TASK STATEMENT> Where the line with "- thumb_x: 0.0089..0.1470" appears below, start writing out lines exactly, and finish with the line with "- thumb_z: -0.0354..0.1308", which is included; write out nothing else.

MATERIAL FOR THIS TASK>
********************

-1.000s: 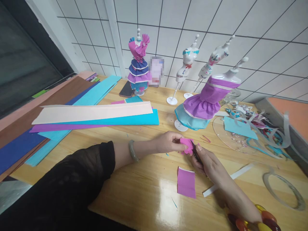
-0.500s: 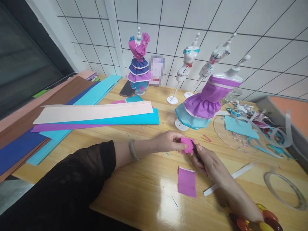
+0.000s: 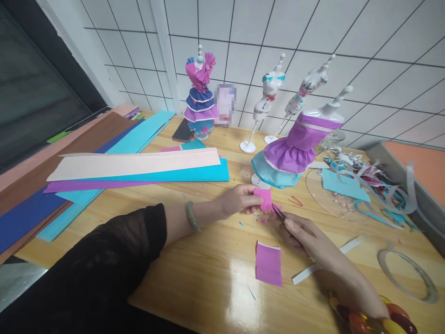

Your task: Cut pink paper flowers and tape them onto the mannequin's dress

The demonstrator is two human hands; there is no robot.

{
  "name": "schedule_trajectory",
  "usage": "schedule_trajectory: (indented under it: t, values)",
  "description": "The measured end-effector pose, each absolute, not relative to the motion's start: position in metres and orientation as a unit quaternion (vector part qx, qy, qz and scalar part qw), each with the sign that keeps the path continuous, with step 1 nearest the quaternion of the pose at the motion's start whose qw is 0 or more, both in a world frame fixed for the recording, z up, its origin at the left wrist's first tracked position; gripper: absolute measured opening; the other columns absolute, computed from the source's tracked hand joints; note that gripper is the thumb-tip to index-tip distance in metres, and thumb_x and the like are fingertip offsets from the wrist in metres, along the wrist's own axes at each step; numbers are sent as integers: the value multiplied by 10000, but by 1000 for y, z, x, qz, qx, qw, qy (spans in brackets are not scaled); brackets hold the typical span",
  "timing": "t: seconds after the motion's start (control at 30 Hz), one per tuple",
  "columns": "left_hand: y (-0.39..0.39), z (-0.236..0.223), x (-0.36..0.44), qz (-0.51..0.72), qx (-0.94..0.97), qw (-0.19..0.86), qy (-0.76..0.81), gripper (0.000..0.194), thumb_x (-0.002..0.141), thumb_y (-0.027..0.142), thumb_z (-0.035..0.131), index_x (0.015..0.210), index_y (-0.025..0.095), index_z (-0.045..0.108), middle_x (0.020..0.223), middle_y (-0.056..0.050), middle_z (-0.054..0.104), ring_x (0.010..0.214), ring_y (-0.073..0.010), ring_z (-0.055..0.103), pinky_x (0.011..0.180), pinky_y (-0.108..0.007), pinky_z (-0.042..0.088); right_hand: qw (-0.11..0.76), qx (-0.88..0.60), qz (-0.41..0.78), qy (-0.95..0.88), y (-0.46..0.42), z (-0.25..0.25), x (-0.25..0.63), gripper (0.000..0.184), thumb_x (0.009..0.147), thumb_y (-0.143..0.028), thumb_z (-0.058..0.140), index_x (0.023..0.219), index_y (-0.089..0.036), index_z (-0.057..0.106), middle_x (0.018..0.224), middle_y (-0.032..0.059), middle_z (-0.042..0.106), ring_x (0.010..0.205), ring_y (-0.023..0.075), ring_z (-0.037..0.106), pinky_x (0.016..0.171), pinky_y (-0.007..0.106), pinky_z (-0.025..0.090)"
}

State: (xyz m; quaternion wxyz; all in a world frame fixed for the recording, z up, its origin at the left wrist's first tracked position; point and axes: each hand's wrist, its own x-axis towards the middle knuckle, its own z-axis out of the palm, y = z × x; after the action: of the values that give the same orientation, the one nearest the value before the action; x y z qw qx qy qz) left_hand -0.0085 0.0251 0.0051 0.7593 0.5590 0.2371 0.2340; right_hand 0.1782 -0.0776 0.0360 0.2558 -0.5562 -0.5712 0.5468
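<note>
Between the thumb and fingers of my left hand is a small piece of bright pink paper, its lower edge cut ragged. My right hand is closed around dark small scissors, whose tips are at that ragged edge. Tiny pink scraps lie on the table just under the paper. Closer to me is a flat purple rectangle of paper with a white top edge. A white strip passes under my right forearm.
Folded paper lengths, including a pale pink one, cover the left side. Behind my hands stands a mini mannequin in a purple dress; another dressed mannequin and two barer ones are farther back. Right are a clear disc, tape roll and grey tray.
My left hand has shifted slightly left and up with the pink paper. The scissors have dropped from across the paper to its lower edge, and small pink scraps now lie below.
</note>
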Motion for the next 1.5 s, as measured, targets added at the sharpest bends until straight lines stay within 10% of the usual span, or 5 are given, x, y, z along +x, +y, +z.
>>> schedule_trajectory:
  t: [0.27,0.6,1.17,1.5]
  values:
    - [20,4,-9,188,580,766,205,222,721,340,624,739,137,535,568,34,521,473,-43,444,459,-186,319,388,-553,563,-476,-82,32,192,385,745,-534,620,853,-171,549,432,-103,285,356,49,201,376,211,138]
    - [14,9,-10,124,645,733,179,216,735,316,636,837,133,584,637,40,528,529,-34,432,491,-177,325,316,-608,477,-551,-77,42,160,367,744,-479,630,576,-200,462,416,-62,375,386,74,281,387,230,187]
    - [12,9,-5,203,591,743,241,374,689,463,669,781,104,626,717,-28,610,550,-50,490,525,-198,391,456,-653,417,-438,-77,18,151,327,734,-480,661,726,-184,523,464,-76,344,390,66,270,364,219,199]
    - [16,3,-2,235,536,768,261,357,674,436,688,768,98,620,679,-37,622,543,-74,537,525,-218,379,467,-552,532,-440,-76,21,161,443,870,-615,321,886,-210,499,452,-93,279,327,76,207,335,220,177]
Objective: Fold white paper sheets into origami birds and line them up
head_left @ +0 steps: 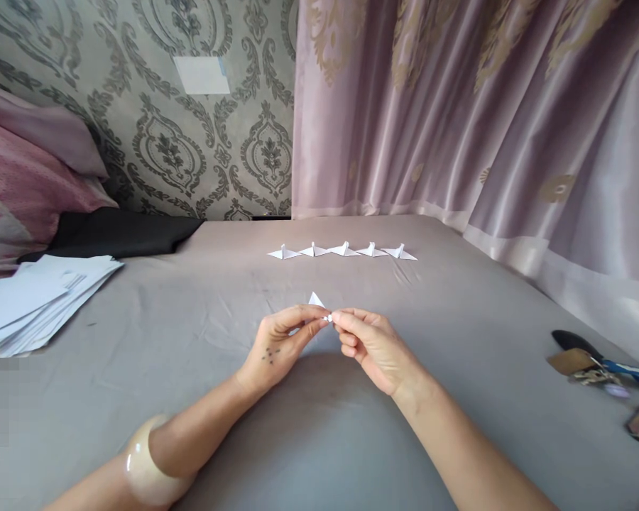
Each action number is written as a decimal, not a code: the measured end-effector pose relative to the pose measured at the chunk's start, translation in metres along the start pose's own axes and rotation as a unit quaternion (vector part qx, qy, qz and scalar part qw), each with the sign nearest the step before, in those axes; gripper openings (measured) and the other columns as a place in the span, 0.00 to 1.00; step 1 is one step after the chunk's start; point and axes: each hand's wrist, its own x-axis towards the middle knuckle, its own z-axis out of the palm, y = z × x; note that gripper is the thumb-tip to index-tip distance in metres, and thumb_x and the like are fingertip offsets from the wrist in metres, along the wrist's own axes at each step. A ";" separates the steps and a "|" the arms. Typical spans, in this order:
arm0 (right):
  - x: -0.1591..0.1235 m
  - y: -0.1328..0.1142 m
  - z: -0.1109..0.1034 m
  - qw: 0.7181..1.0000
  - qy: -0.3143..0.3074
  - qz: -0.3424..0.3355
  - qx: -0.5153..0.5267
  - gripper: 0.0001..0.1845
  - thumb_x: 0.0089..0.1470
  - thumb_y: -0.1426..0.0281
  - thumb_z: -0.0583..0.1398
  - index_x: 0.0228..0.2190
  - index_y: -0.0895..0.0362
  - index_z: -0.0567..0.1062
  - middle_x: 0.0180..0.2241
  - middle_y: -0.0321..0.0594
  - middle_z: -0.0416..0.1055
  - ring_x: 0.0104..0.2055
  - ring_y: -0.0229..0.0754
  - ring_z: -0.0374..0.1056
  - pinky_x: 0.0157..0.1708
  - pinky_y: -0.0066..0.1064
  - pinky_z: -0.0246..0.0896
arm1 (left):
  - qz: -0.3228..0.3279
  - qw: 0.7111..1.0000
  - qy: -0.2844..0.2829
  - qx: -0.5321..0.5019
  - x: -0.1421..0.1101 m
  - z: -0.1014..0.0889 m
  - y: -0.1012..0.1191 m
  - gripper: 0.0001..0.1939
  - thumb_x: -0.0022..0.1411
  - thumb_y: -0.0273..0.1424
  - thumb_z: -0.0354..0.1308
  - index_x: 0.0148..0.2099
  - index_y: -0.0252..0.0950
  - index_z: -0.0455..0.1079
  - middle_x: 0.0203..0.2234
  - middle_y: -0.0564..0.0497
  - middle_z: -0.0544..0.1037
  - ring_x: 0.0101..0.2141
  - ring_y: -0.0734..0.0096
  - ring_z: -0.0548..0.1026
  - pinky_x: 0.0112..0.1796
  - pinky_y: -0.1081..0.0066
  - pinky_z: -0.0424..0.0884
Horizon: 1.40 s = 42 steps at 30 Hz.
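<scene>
Between my two hands is a small folded white paper piece (316, 299), one pointed flap of it rising behind the fingers. My left hand (283, 344) pinches it between thumb and fingers. The fingertips of my right hand (371, 343) close on its near end, beside the left thumb; much of the paper is hidden by my fingers. Farther back on the grey sheet stand several folded paper figures (345, 249) in a row, each with two flat pointed wings and a small upright part.
At the left lies a stack of white paper sheets (42, 301), with a black cloth (122, 231) behind it. Keys with a brown tag (572, 360) lie at the right edge. A pink curtain (383, 128) and patterned wall (175, 142) bound the grey-sheeted surface (202, 291).
</scene>
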 end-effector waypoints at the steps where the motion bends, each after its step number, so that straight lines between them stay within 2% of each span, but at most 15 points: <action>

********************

YOUR SOLUTION>
  - thumb_x: 0.0089..0.1470
  - thumb_y: -0.1426..0.0281
  - thumb_z: -0.0583..0.1398
  - index_x: 0.0228..0.2190
  - index_y: -0.0895..0.0362
  - index_z: -0.0567..0.1062
  - middle_x: 0.0180..0.2241
  - middle_y: -0.0321..0.0594
  - middle_z: -0.0416..0.1055
  - ring_x: 0.0104..0.2055
  - ring_y: -0.0229..0.0754
  - ring_z: -0.0374..0.1056
  - pinky_x: 0.0157..0.1708
  - pinky_y: -0.0066..0.1064
  - pinky_z: -0.0246..0.0896
arm1 (left):
  - qz: -0.3228..0.3279
  - qw: 0.7111..1.0000
  - qy: -0.2844..0.2829
  - qx: -0.5321..0.5019
  - x: -0.1421..0.1101 m
  - z: -0.1014..0.0889 m
  - y: -0.1012..0.1191 m
  - gripper: 0.0001..0.1939
  - thumb_x: -0.0022..0.1411
  - thumb_y: -0.0273..0.1424
  - thumb_z: -0.0354..0.1308

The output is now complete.